I don't believe that approach is flexible enough as you surmised. The trouble is if the QD algorithm uses a behavior descriptor that is drawn from the observed states, or has to observe them itself like surprise search, then quality and diversity, or at the very least the values used to determine them, have to be evaluated simultaneously.

On a local branch I've given a trial run at replacing Individual.fitness with a new variable Individual.evaluation and the following property:

    @property
    def fitness(self):
        if hasattr(self.evaluation, "__getitem__") and "fitness" in self.evaluation:
            return self.evaluation["fitness"]
        elif hasattr(self.evaluation, "fitness"):
            return self.evaluation.fitness
        return self.evaluation

This lets you return a dictionary containing fitness, a class with the fitness property, or raw fitnesses, which I think would cover quite a few base cases. Obviously some edge cases, but this was just to demonstrate how flexible we could make it. If we just wanted a super simple base case, it could easily be made an alias to .evaluation and function exactly like before.

For actual usage, I've been working on an implementation of BRNS. I created a subclass of Individual that takes in a class that handles all of the memory / evaluation for determining the diversity of an individual. Then, I overrided .fitness and evaluate() as follows:

    @property
    def fitness(self):
        quality, diversity = self.brns.quality_diversity(self.evaluation["quality"], self.evaluation["behavior"])
        if self.global_quality:
            quality = np.mean(self.evaluation["quality"])
        return np.array([quality, diversity])

    def evaluate(self):
        evaluation = super().evaluate()
        self.brns.push_observation(self.evaluation["quality"], self.evaluation["behavior"])
        return evaluation

And included the BRNS train step as an operator in my pipeline. As you can see, relatively painless.

As a note, there was a lot of accompanying boilerplate due to the Individual parameterization issue.

lukepmccombs commented 1 year ago

In theory the changes I've made could be done in a subclass of its own, although the essentials would need to be reimplemented for DistributedIndividual etc. Maybe an AdaptiveIndividual class?

SigmaX commented 1 year ago

Ah, right—we need to collect behavior information from the same "simulation run" as fitness information in any given case, so they really do need to be done at the same time.

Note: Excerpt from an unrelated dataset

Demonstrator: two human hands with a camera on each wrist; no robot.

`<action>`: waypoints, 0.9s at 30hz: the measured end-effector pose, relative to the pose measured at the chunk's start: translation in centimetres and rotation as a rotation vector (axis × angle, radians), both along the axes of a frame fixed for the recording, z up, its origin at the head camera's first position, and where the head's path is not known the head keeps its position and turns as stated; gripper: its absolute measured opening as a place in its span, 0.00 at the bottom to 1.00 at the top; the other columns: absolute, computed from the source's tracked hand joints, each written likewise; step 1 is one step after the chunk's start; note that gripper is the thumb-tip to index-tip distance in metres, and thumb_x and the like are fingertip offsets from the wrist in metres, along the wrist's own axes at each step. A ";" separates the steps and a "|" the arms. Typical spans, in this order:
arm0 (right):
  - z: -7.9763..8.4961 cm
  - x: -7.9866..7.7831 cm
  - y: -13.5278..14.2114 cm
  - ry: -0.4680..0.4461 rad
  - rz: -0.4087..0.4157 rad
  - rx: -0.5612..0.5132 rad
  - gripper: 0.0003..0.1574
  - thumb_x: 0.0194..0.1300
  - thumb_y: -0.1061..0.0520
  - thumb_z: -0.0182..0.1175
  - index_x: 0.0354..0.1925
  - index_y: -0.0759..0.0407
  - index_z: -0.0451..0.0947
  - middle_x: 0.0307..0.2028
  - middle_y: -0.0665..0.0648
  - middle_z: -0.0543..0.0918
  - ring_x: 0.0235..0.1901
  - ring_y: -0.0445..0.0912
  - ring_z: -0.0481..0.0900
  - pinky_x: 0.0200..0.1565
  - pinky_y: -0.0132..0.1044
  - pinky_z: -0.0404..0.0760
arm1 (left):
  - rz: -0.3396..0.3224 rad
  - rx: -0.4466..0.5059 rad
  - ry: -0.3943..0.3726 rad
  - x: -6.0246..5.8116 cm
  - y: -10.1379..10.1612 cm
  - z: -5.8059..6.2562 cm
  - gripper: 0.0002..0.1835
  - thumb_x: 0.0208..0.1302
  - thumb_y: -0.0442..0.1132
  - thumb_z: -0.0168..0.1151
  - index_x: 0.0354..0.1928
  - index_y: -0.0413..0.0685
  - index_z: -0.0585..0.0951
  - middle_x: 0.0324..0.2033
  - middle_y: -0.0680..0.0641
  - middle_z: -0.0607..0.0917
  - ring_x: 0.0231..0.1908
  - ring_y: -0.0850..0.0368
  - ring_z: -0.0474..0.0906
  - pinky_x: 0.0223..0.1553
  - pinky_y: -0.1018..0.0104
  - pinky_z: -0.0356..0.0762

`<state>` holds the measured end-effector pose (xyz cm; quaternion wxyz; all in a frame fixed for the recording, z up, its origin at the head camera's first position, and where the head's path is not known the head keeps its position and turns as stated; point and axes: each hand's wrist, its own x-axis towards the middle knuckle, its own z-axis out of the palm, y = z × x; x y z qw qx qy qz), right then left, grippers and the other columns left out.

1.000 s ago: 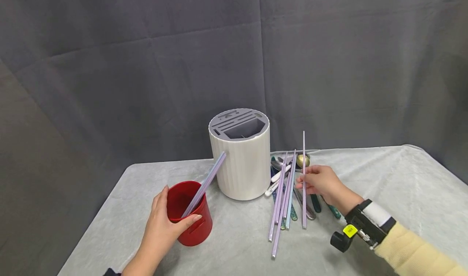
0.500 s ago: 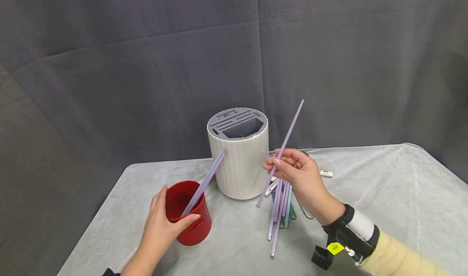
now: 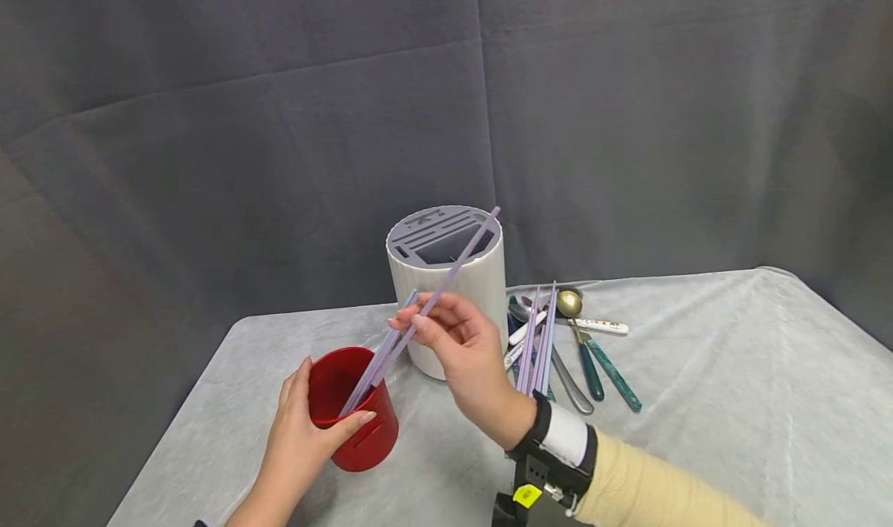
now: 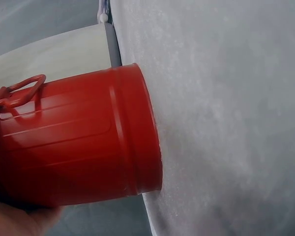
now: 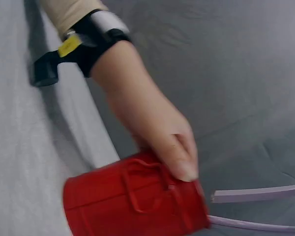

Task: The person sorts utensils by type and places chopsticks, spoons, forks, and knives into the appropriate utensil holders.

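Note:
My left hand (image 3: 300, 442) grips the red metal cup (image 3: 370, 438) around its side, thumb at the front near the rim. In the left wrist view the cup (image 4: 78, 137) shows a wire handle (image 4: 24, 93). Purple and bluish chopsticks (image 3: 357, 394) lean inside it. My right hand (image 3: 474, 356) pinches one purple chopstick (image 3: 460, 260), tilted, its lower end by the cup's mouth. In the right wrist view that chopstick (image 5: 258, 193) ends just short of the rim, apart from it. Also there, the left hand (image 5: 157, 132) holds the cup.
Behind the cup stands a white ribbed utensil holder (image 3: 446, 287) with a grey slotted top. To its right lie more chopsticks (image 3: 528, 341), a gold spoon (image 3: 569, 304), green-handled utensils (image 3: 614, 372) and white-handled ones (image 3: 601, 325). A grey cloth (image 3: 698, 403) covers the table.
My right hand has lifted the purple chopstick from the pile and carried it left to the cup, tilting it. The left hand and cup have hardly moved.

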<state>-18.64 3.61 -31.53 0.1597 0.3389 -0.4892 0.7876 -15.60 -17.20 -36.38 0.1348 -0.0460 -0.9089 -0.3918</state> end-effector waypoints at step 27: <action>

lukepmccombs commented 1 year ago

I am working on an extra package for QD algorithms. My current solution is a mixin that redirects the result from problem.evaluate() to .evaluation instead of .fitness (preconstructed for all our Individual subclasses), then leaving determining and assignment of fitness up to the algorithm / user. This is low code and fairly simple to use, although I am still working out some kinks.